About switch case statements...

Andrei Alexandrescu SeeWebsiteForEmail at erdani.org
Mon Nov 16 11:57:18 PST 2009


Ellery Newcomer wrote:
> KennyTM~ wrote:
>> On Nov 17, 09 01:48, Bill Baxter wrote:
>>> On Mon, Nov 16, 2009 at 9:30 AM, KennyTM~<kennytm at gmail.com>  wrote:
>>>> On Nov 17, 09 01:12, Bill Baxter wrote:
>>>>> On Mon, Nov 16, 2009 at 8:24 AM, Andrei Alexandrescu
>>>>> <SeeWebsiteForEmail at erdani.org>    wrote:
>>>>>> Walter Bright wrote:
>>>>>>> Andrei Alexandrescu wrote:
>>>>>>>> I was hoping the lesson learned would be to fix switch as was
>>>>>>>> suggested.
>>>>>>> I checked, because it wasn't written in the way I usually write
>>>>>>> things,
>>>>>>> and sure enough it wasn't code I wrote :-)
>>>>>>>
>>>>>>>   From the changelog for D 0.129: "Incorporated Ben Hinkle's new
>>>>>>> std.format
>>>>>>> which can print general arrays."
>>>>>>>
>>>>>>> http://www.digitalmars.com/d/1.0/changelog1.html#new0129
>>>>>> So people are liable to make the mistake.
>>>>>>
>>>>>> Andrei
>>>>>>
>>>>> What about when you want to fall through to a multiple label?  Or a
>>>>> range
>>>>> label?
>>>>>
>>>>> case 0:
>>>>>      // do stuff
>>>>>      goto case ??;
>>>>> case 1: .. case 9:
>>>>>       // do more stuff
>>>>>       goto case ??;
>>>>> case 10,20,30:
>>>>>       // still more stuff
>>>>>
>>>>> The obvious answer would seem to be just "pick any one".
>>>>> I just bring it up because I haven't seen that ... uh case ...
>>>>> mentioned by anyone.
>>>>>
>>>>> --bb
>>>> Since
>>>>
>>>> case a:
>>>> ..
>>>> case b:
>>>>
>>>> expands to
>>>>
>>>> case a:
>>>> case a+1:
>>>> case a+2:
>>>> // ....
>>>> case b:
>>>>
>>>> and
>>>>
>>>> case a,b,c,d:
>>>>
>>>> expands to
>>>>
>>>> case a:
>>>> case b:
>>>> case c:
>>>> case d:
>>>>
>>>> Your speculation is correct.
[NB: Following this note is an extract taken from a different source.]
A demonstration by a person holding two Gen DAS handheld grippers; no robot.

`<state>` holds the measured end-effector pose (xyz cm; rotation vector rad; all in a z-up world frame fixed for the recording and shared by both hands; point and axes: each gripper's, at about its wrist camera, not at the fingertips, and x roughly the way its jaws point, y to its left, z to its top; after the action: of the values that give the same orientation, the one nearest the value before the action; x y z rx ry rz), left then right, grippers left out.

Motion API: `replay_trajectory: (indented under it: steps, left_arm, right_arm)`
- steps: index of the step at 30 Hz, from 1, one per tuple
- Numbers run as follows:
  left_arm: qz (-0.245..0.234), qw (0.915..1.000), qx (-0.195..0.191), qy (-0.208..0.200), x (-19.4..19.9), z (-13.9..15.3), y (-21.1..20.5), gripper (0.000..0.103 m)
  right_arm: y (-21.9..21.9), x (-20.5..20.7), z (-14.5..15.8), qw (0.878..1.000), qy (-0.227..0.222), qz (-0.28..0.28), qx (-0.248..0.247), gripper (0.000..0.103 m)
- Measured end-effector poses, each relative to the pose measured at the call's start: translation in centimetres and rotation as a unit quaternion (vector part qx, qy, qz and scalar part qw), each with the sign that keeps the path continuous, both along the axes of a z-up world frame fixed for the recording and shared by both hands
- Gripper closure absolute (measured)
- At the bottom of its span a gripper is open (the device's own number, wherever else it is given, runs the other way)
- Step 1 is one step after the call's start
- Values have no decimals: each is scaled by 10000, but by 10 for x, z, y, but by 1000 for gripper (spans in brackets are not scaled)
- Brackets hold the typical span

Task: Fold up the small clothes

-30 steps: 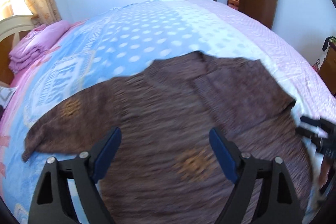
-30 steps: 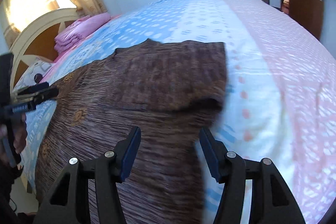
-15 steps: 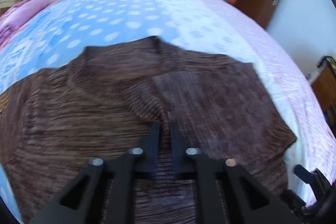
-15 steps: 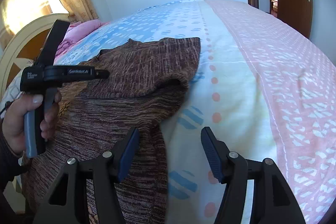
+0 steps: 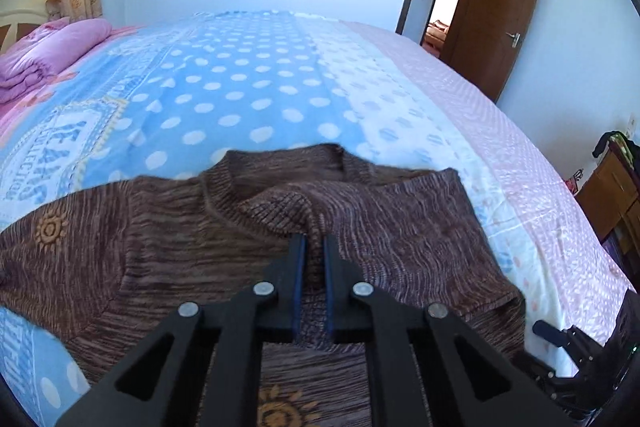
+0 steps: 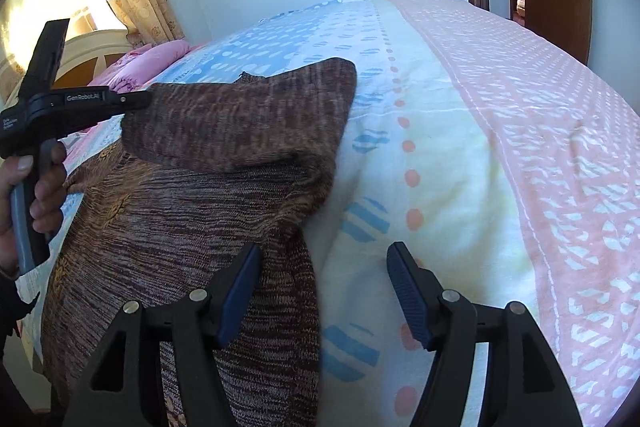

Please note that the "goto case X;"
>>>> statement
>>>> works *now*, so there's no need to guess its behavior.
>>> Seriously?  Didn't realize.
>>>
>>> So valid end-of-case statements would be:
>>>     break;
>>>     return;
>>>     continue;
>>>     goto *;
>>>     goto case *;
>> throw ...;
>> assert(...);
>>
> 
> you can call functions which do these...

... which is where the "none"/"bottom" type comes into play!